Google’s strategy for killing Microsoft has two parts: selling people on netbooks and its promised new operating system called Chrome OS. If you are unfamiliar with the term netbook, it is small (generally portable) computer optimized for interacting with the Internet. It deemphasizes storing documents on the netbook. Instead, data is stored in “The Cloud” where presumably it lives longer than you do. To succeed, Google needs to convince you to trust it to not only always retain your data, but to keep it secure and highly available at all times. While Google suffers from widely scattered service problems such as a recent GMail outage, overall its track record is very good and getting better. The Facebook generation seems to be comfortable keeping its data in the cloud. Chrome OS then becomes little more than a very lightweight operating system for Netbooks. It would boot up very quickly, unlike Microsoft Windows. Presumably, Chrome would be the browser of choice for its speed and a virtual desktop operating system as well as an integrated web browser. The netbook becomes really nothing more than a portal for allowing you to interact with all your data in the cloud as well as surf the web.  In some sense, it is a Back to the Future operating system, where netbooks essentially become fancy terminals.

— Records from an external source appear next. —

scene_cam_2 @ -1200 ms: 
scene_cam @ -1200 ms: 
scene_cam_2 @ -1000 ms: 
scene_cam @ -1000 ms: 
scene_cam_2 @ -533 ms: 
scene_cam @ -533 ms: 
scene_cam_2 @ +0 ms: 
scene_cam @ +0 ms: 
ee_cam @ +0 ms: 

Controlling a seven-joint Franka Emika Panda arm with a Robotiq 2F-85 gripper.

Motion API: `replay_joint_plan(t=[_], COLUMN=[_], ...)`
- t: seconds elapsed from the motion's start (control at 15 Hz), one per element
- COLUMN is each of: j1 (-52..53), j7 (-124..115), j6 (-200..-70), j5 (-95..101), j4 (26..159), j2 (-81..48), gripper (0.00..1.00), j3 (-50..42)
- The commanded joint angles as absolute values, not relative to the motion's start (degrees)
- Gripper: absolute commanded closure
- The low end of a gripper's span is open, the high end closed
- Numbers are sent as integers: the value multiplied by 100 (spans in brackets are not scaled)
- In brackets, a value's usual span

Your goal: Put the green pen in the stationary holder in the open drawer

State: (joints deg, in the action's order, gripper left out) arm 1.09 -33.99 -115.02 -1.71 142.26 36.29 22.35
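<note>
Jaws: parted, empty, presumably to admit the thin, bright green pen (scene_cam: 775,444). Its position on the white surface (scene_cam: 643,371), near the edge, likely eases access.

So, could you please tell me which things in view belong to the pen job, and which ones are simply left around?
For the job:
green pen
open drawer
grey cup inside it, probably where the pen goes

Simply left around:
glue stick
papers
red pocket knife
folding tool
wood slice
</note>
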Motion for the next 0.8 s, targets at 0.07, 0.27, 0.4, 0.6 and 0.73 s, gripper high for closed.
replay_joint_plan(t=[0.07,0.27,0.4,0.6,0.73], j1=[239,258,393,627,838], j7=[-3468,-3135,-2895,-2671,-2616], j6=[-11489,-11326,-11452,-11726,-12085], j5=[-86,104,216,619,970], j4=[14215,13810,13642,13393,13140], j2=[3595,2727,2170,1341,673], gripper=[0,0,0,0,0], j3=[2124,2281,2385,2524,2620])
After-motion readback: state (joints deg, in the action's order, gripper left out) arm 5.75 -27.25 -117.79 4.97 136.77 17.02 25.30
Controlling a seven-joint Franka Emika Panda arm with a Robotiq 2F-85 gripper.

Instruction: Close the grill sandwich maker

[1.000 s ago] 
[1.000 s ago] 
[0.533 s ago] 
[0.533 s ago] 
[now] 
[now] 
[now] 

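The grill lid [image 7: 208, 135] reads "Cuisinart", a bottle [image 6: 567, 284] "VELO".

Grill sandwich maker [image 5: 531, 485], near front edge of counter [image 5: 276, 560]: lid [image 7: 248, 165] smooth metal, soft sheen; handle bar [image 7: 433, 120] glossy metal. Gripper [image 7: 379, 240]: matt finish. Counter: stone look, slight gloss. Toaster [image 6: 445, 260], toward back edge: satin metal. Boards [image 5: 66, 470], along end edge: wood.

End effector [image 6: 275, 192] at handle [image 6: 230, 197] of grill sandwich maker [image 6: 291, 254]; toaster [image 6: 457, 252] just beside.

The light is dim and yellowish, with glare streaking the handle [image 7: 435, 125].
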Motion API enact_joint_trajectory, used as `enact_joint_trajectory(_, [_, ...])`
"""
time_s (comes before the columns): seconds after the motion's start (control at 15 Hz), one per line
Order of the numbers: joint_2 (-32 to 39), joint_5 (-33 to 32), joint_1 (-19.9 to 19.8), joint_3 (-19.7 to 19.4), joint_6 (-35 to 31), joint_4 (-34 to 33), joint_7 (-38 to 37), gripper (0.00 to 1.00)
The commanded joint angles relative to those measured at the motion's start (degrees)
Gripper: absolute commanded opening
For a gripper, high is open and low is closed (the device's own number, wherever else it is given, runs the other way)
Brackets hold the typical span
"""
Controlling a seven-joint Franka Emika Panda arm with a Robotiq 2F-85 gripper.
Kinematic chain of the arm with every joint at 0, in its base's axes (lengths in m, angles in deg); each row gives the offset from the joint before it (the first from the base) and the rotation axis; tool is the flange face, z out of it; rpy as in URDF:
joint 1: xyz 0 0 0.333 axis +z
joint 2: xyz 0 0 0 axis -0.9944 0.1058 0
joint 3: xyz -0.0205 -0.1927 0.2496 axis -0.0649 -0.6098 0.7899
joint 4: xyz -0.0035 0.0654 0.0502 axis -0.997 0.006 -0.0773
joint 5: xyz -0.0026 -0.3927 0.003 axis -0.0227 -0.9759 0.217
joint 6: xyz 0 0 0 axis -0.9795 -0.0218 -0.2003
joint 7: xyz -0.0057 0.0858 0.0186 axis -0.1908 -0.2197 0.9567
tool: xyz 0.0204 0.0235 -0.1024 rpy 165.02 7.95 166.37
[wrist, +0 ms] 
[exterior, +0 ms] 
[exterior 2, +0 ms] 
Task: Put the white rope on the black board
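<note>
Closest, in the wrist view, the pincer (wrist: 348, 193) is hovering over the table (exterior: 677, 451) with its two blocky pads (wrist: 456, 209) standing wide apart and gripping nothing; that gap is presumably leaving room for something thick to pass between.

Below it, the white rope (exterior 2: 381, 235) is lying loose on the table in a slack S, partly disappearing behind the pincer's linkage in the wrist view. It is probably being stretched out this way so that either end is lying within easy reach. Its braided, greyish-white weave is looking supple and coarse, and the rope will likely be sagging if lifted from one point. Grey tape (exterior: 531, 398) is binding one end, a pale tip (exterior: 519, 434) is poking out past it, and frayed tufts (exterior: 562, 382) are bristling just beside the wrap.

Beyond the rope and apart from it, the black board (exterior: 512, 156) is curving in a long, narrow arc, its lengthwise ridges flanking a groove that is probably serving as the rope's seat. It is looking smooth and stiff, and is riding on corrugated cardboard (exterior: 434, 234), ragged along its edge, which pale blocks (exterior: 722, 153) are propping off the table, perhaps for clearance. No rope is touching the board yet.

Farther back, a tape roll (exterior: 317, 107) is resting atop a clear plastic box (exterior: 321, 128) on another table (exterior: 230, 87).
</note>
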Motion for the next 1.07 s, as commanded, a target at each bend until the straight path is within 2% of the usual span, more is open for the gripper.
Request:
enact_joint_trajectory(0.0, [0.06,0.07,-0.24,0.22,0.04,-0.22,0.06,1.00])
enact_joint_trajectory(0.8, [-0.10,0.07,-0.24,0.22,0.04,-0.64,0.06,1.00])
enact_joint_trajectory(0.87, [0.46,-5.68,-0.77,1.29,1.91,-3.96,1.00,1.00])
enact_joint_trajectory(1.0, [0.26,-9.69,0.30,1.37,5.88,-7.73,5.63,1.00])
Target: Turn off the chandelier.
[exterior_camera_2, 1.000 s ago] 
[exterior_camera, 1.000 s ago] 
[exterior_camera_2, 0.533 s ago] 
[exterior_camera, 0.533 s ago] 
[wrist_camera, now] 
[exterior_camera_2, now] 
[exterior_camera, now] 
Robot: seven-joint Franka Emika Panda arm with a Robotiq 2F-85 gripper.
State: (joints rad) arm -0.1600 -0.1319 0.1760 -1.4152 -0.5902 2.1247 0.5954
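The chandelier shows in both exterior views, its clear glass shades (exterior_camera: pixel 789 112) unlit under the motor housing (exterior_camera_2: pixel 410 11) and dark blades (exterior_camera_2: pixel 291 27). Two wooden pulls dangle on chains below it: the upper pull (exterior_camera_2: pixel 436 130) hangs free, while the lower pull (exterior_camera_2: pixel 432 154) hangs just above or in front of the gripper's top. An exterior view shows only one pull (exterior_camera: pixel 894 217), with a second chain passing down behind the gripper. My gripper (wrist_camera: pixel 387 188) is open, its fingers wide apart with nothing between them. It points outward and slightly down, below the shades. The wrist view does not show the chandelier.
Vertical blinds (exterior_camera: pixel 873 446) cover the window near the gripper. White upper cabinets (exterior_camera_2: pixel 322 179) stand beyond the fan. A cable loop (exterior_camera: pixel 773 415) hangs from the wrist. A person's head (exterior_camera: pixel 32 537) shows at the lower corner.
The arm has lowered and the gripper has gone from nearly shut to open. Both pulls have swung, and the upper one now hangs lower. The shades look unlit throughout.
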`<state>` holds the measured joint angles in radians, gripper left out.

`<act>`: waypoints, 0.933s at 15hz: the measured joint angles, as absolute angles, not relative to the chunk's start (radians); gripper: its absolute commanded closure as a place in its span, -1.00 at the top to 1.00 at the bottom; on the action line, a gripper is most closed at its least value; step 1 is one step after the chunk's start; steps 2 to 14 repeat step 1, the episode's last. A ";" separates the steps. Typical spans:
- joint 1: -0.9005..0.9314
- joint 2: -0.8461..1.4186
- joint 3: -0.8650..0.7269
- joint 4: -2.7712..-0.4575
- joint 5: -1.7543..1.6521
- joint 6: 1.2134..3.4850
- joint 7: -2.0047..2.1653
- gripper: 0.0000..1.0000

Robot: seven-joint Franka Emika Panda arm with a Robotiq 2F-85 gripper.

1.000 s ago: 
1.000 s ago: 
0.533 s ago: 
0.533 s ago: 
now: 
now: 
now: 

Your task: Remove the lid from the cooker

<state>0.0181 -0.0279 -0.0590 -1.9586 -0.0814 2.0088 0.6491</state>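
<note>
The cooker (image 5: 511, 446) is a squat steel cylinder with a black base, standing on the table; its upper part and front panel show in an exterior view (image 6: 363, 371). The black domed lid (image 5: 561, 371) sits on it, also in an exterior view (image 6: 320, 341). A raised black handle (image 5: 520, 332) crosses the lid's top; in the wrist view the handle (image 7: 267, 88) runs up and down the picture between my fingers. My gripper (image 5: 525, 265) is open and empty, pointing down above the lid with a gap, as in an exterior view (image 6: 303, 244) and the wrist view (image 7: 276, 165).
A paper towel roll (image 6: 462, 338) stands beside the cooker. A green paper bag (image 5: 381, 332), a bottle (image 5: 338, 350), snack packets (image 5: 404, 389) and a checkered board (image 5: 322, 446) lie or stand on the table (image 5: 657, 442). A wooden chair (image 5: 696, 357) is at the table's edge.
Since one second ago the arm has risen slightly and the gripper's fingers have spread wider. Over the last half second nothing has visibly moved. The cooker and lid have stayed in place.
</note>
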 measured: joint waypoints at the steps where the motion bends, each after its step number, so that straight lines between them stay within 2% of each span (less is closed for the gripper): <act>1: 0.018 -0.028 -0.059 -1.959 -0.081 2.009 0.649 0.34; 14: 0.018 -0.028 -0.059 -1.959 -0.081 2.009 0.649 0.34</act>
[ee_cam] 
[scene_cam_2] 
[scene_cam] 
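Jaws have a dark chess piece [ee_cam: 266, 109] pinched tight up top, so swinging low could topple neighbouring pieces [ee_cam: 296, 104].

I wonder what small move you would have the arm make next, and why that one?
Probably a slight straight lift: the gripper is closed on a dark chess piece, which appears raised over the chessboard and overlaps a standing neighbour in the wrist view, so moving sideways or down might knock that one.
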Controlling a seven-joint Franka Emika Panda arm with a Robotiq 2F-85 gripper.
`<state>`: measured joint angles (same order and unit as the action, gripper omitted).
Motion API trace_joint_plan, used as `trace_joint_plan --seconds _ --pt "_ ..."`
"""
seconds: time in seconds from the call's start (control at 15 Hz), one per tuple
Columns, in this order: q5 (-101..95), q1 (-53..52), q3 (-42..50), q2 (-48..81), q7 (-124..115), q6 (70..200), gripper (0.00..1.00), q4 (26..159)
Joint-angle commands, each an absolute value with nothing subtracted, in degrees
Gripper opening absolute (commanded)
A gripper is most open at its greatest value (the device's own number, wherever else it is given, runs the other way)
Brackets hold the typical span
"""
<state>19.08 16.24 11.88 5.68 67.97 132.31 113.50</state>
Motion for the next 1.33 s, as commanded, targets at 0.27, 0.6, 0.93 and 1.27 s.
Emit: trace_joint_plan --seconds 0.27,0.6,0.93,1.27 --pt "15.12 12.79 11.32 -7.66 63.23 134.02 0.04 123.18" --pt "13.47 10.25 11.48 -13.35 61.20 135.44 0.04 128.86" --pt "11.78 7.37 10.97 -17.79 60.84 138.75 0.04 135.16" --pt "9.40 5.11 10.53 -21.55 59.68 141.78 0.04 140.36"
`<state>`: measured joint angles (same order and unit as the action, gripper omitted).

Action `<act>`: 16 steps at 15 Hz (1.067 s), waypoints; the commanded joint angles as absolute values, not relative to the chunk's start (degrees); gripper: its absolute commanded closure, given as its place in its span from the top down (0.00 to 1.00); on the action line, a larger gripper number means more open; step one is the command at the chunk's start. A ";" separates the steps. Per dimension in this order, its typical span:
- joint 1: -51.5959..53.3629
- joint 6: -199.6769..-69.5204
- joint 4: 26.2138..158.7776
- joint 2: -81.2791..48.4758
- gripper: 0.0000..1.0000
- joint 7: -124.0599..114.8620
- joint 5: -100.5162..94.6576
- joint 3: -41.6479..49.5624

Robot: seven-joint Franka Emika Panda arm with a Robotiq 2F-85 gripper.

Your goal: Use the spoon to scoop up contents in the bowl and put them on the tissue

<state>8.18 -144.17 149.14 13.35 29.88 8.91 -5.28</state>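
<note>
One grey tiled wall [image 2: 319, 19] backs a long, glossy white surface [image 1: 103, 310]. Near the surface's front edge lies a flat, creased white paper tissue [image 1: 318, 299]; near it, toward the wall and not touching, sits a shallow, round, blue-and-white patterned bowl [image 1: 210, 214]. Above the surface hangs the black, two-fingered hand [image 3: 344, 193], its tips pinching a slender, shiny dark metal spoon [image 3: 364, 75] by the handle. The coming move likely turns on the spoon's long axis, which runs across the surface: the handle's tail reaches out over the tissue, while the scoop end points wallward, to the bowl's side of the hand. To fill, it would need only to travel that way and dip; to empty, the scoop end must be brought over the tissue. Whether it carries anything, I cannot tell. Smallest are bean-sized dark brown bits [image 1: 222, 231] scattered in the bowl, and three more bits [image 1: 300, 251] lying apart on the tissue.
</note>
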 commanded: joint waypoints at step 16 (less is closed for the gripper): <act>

If Google can convince us that desktop computing in the 21st century is for Luddites, then the handwriting in on the wall for Microsoft Windows. Microsoft can try to offer its own netbooks and cloud-computing infrastructure, but it is clearly years behind Google. Nor can it offer a compelling reason for us to stick with the Windows brand in a network-computing world. Why pay for an operating system and software when Google Chrome OS would be (presumably) free, as well as most if not all of its hosted applications? Making Chrome OS available would also encourage software vendors to create their own applications that run under Chrome OS. The result could be an application-centric Internet realized through quick and response web-based applications using Chrome OS.

To the extent you believe in Google’s vision, you may wish to start selling your Microsoft stock for Google stock.